1) I think there are

degrees of severity. There is a range between " normal " and severe

autism. All of us are on that line somewhere. Some people are excessively

normal!

2) I think people can

learn ways of working around the social effects.

I have Aspergers but I

don't think many people at work realise it. I do know that one ex-colleague,

whose wife is a professional in this area and he is more attuned to the

symptoms than most, said he wouldn't have realised if I hadn't told him. I think

I must have learned ways of dealing with people that reduce the impact (I am

late 50's).

Although work people

might not realise, my wife certainly does. My behaviour was having a severe

impact on our marriage. When I had an " assessment " by a worker in the

field (I have never had a professional diagnosis). This helped to explain me

(but she does still find it difficult, I know).

And I am a computer geek!

Rgrds

From:

aspires-relationships [mailto:aspires-relationships ]

On Behalf Of Lizzy

Sent: 23 October 2007 07:14

To:

aspires-relationships

Subject:

Brand-new to this group, with a question!

Hello everyone!

I'm Liz and I a question about Aspergers. My husband was dianosed with

Aspergers as a child. I only met him 3.5 years ago, so I really don't

know what he was like then. I've been doing some research on Aspergers

though, and I'm not sure if he still fits all of the qualifications...

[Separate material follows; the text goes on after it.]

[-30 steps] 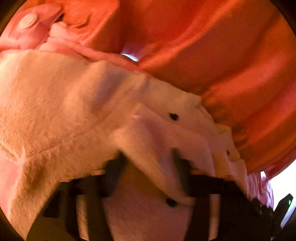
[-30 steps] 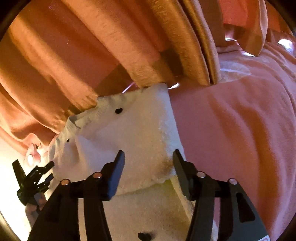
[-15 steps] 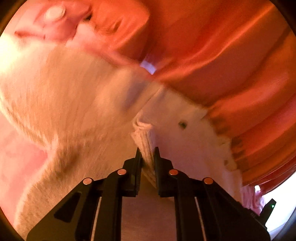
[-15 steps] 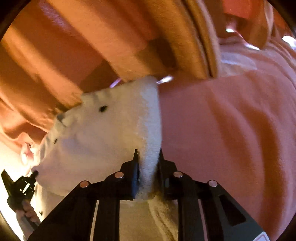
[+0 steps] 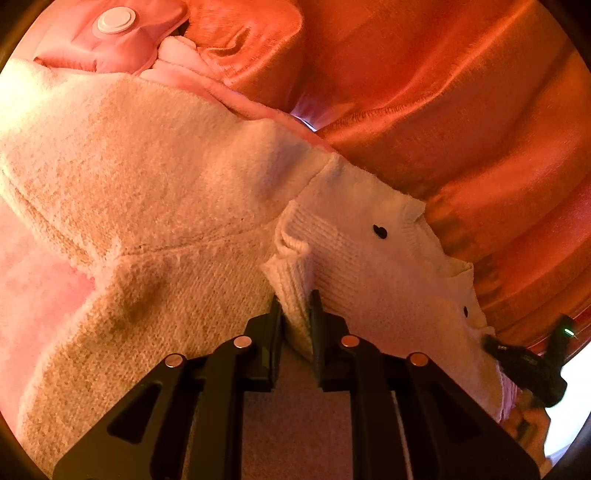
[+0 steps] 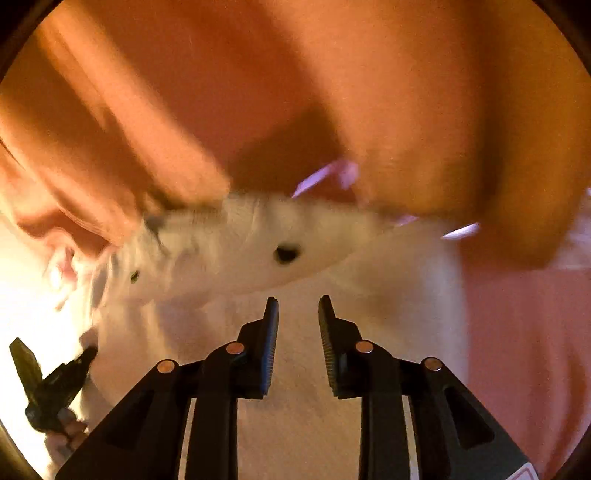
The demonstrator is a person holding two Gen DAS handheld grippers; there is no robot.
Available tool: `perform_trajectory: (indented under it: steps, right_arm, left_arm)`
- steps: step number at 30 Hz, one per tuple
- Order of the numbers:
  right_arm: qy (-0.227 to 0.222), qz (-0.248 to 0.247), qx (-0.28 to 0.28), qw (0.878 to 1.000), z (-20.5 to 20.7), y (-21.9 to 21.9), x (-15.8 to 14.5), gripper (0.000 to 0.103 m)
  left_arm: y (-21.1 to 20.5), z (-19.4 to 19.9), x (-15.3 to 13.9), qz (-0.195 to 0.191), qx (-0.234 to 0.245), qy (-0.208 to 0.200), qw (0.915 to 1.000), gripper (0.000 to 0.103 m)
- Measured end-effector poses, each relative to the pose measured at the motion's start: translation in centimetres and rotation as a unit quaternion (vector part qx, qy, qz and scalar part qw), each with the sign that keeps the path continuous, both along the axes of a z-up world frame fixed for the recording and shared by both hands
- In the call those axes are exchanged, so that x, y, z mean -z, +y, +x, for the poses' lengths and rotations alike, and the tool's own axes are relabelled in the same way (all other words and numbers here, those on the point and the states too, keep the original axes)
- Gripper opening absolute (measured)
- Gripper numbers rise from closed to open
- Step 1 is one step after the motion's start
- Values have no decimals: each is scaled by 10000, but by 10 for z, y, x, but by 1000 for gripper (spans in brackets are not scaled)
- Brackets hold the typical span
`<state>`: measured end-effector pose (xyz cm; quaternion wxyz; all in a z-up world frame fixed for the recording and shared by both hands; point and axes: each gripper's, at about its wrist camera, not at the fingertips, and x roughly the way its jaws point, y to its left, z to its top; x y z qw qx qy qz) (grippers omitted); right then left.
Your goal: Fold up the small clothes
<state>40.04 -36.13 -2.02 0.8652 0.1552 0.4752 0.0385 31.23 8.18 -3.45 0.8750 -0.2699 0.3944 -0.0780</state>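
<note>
- Left gripper [image 5: 295,314]: jaws clamped on a ribbed fold of the cream knit sweater [image 5: 177,206].
- Right gripper [image 6: 297,317]: jaws apart, nothing between them, sweater [image 6: 258,251] just ahead, blurred.
- Sweater lies on pink bedding [image 5: 33,280]; orange curtain [image 5: 461,110] behind.

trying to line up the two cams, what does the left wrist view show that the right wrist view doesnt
Only the left wrist view: the left gripper pinching a ribbed edge of the cream sweater, plus a pink pouch with a round white cap.

Only the right wrist view: the right gripper with jaws apart, nothing between them, image blurred.

Both: the sweater, its dark buttons, orange drapery, pink bedding.
</note>
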Motion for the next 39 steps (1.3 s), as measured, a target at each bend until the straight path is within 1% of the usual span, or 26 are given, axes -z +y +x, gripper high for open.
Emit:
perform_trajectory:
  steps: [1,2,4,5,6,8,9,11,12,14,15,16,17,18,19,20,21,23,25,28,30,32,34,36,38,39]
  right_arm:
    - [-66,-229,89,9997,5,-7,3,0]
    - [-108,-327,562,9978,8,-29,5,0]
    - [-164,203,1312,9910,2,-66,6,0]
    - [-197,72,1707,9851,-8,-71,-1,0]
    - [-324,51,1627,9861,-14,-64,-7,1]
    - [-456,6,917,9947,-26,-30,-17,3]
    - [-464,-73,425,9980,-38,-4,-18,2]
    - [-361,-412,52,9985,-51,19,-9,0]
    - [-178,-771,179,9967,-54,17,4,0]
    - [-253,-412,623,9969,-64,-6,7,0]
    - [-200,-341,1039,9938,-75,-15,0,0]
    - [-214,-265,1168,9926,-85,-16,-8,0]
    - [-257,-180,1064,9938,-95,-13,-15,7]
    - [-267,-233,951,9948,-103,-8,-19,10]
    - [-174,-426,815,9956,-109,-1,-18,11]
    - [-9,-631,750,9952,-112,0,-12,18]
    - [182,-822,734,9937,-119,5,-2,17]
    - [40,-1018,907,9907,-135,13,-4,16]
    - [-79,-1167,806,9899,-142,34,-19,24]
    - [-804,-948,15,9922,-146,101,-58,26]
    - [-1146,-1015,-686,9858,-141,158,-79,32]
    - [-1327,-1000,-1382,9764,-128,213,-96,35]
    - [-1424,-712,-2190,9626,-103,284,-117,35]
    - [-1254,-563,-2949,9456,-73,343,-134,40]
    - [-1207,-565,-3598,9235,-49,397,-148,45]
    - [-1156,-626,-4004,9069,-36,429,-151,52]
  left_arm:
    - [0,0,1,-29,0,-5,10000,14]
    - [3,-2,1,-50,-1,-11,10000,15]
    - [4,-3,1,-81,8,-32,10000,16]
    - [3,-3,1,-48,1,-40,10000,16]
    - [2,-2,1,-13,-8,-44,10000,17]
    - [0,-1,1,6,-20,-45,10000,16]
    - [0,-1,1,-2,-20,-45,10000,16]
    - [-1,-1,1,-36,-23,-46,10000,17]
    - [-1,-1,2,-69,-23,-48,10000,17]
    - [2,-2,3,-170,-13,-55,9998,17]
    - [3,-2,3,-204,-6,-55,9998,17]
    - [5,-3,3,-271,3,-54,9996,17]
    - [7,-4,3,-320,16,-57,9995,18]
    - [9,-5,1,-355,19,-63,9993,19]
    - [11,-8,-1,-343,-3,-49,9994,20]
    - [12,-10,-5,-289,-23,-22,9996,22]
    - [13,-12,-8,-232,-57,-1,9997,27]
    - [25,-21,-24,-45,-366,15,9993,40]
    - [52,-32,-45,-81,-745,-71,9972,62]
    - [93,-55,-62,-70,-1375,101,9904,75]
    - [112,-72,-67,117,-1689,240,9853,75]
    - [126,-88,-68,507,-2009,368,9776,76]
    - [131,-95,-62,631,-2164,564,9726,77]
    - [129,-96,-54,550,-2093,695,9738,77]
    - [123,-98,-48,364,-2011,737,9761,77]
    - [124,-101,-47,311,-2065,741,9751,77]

he has most of the symptoms, but he doesn't have a whole lot of social

problems. If I hadn't been told he had AS, I'd think he was just

addicted to the computer... he basically puts it above all

else(including our daughter, myself, and even personal hygene). So

what I was wondering is if it could still be AS, even though he

doesn't have any real noticable social stigmas? Maybe I just don't

recognize it because I haven't been trained to do so. Any feedback

would be great! Thank you!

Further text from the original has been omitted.